The problem: Read through the entries below and return each line with the word "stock".

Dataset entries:

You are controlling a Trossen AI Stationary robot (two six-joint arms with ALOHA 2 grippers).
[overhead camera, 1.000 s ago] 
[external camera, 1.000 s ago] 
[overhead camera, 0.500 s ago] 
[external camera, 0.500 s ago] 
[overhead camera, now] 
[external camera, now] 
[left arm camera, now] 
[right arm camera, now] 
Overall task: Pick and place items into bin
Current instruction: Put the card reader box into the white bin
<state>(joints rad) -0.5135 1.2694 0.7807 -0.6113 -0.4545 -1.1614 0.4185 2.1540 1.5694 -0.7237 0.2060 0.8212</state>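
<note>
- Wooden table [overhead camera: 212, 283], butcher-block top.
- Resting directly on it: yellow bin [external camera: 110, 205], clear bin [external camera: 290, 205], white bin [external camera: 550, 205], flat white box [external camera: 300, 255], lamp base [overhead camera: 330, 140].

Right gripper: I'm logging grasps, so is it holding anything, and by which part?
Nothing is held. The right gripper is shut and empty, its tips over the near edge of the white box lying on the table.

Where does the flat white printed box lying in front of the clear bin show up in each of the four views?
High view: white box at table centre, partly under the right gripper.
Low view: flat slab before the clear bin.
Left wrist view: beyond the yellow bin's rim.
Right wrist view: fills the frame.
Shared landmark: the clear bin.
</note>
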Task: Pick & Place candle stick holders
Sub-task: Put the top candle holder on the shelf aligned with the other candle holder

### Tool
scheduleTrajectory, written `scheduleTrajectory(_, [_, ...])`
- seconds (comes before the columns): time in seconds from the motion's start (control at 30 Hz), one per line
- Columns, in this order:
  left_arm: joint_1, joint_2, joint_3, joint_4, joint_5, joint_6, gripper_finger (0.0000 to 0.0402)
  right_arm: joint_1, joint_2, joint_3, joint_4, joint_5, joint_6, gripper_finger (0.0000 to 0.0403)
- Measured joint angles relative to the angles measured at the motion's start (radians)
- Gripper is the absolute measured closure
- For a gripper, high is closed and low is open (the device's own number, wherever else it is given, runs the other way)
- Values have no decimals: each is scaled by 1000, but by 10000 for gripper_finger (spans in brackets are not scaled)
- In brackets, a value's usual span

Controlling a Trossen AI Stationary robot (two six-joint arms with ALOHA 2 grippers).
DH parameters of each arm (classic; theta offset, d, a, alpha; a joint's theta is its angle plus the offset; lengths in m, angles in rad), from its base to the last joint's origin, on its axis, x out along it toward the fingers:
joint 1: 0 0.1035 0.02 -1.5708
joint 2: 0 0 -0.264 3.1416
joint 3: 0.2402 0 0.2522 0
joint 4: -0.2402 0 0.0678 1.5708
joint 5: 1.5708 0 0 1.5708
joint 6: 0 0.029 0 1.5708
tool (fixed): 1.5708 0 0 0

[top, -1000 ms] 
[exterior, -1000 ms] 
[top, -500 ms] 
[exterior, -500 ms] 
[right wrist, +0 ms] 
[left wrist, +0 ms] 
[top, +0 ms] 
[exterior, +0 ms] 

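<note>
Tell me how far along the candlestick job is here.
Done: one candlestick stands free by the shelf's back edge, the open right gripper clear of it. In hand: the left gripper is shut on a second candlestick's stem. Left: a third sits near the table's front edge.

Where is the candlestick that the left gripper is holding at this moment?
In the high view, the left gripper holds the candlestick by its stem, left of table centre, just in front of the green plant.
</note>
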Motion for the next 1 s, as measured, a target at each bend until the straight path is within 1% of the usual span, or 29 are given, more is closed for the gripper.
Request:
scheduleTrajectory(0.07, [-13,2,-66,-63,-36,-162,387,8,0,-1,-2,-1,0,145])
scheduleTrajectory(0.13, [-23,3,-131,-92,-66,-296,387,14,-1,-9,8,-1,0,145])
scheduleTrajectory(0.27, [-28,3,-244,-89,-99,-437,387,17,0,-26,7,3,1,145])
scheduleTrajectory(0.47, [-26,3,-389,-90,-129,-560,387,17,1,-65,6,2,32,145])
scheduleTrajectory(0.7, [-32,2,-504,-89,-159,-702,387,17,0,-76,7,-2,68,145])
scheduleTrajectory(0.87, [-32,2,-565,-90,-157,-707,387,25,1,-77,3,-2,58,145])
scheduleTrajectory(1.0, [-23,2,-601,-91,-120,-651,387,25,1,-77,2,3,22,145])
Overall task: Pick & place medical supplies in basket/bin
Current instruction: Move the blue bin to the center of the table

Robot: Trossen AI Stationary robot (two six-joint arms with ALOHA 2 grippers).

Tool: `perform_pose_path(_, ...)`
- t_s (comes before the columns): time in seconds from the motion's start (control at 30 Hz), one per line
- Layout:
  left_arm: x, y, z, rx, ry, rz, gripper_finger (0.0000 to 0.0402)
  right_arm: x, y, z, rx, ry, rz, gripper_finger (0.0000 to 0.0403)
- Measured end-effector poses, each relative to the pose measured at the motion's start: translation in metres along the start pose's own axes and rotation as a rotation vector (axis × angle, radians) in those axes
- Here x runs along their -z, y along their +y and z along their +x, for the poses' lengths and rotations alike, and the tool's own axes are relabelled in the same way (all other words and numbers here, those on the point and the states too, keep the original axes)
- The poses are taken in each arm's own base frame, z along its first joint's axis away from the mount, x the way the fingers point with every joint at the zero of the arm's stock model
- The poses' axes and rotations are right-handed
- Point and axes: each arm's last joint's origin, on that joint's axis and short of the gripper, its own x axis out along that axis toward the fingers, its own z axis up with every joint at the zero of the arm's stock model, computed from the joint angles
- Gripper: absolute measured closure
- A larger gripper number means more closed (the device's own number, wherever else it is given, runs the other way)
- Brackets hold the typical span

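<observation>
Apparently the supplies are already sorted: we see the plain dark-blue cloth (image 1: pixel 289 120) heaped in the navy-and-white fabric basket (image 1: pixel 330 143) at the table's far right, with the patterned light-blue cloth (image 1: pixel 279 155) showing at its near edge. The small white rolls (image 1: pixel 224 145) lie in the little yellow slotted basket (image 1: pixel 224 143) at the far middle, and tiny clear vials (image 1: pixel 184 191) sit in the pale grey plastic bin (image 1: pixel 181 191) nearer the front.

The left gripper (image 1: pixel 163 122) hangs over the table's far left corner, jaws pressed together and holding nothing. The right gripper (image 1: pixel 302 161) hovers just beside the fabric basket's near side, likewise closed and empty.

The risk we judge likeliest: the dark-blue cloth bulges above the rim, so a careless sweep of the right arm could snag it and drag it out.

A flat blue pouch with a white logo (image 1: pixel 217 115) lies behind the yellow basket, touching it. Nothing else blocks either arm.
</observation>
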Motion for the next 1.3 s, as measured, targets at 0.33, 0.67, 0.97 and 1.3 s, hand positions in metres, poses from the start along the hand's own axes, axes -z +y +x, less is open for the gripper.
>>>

Task solution:
- The poses are taken in each arm's own base frame, z along its first joint's axis away from the mount, x the way the fingers point with every joint at the zero of the arm's stock model
- Point and axes: each arm's last joint's origin, on that joint's axis and short of the gripper, its own x axis out along that axis toward the fingers, its own z axis up with every joint at the zero of the arm's stock model, computed from the joint angles

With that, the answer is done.